* _ASSIGNMENT_: All of the data needs to come back exactly as written.

+ + +

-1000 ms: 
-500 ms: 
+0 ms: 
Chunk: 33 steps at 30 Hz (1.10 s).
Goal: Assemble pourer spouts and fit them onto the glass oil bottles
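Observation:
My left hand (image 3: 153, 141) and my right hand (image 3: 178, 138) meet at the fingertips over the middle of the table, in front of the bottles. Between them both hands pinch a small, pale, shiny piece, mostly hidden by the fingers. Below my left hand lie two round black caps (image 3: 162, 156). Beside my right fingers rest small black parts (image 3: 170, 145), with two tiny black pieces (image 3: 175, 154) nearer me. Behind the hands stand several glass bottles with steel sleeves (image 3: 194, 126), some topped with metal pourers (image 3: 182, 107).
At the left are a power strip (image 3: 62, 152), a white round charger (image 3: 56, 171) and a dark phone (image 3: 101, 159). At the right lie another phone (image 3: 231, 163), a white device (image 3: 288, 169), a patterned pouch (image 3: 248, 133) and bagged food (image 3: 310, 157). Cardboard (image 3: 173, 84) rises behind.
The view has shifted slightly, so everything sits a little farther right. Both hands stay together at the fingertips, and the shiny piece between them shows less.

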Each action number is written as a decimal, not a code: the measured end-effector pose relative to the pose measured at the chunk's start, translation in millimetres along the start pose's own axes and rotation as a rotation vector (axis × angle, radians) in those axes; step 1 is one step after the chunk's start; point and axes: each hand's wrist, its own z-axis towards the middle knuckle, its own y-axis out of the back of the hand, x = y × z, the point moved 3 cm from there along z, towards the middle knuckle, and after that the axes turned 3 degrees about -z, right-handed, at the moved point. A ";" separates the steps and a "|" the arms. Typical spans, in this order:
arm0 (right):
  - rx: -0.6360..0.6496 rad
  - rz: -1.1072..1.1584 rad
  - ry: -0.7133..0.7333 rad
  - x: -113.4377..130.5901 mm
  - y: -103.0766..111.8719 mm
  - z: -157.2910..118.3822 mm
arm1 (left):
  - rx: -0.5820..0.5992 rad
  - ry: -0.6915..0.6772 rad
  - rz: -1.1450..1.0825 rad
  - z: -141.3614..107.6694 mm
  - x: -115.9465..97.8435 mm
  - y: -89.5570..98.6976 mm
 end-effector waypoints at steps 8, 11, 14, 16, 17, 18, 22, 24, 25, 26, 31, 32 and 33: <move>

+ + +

* _RESPONSE TO THIS TASK_:
-1000 ms: 
-500 ms: 
+0 ms: 
Chunk: 33 steps at 30 Hz (1.10 s).
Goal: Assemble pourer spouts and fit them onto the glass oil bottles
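Observation:
My left hand (image 3: 153, 141) and my right hand (image 3: 178, 138) meet at the fingertips over the middle of the table, in front of the bottles. Between them both hands pinch a small, pale, shiny piece, mostly hidden by the fingers. Below my left hand lie two round black caps (image 3: 162, 156). Beside my right fingers rest small black parts (image 3: 170, 145), with two tiny black pieces (image 3: 175, 154) nearer me. Behind the hands stand several glass bottles with steel sleeves (image 3: 194, 126), some topped with metal pourers (image 3: 182, 107).
At the left are a power strip (image 3: 62, 152), a white round charger (image 3: 56, 171) and a dark phone (image 3: 101, 159). At the right lie another phone (image 3: 231, 163), a white device (image 3: 288, 169), a patterned pouch (image 3: 248, 133) and bagged food (image 3: 310, 157). Cardboard (image 3: 173, 84) rises behind.
The view has shifted slightly, so everything sits a little farther right. Both hands stay together at the fingertips, and the shiny piece between them shows less.
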
Each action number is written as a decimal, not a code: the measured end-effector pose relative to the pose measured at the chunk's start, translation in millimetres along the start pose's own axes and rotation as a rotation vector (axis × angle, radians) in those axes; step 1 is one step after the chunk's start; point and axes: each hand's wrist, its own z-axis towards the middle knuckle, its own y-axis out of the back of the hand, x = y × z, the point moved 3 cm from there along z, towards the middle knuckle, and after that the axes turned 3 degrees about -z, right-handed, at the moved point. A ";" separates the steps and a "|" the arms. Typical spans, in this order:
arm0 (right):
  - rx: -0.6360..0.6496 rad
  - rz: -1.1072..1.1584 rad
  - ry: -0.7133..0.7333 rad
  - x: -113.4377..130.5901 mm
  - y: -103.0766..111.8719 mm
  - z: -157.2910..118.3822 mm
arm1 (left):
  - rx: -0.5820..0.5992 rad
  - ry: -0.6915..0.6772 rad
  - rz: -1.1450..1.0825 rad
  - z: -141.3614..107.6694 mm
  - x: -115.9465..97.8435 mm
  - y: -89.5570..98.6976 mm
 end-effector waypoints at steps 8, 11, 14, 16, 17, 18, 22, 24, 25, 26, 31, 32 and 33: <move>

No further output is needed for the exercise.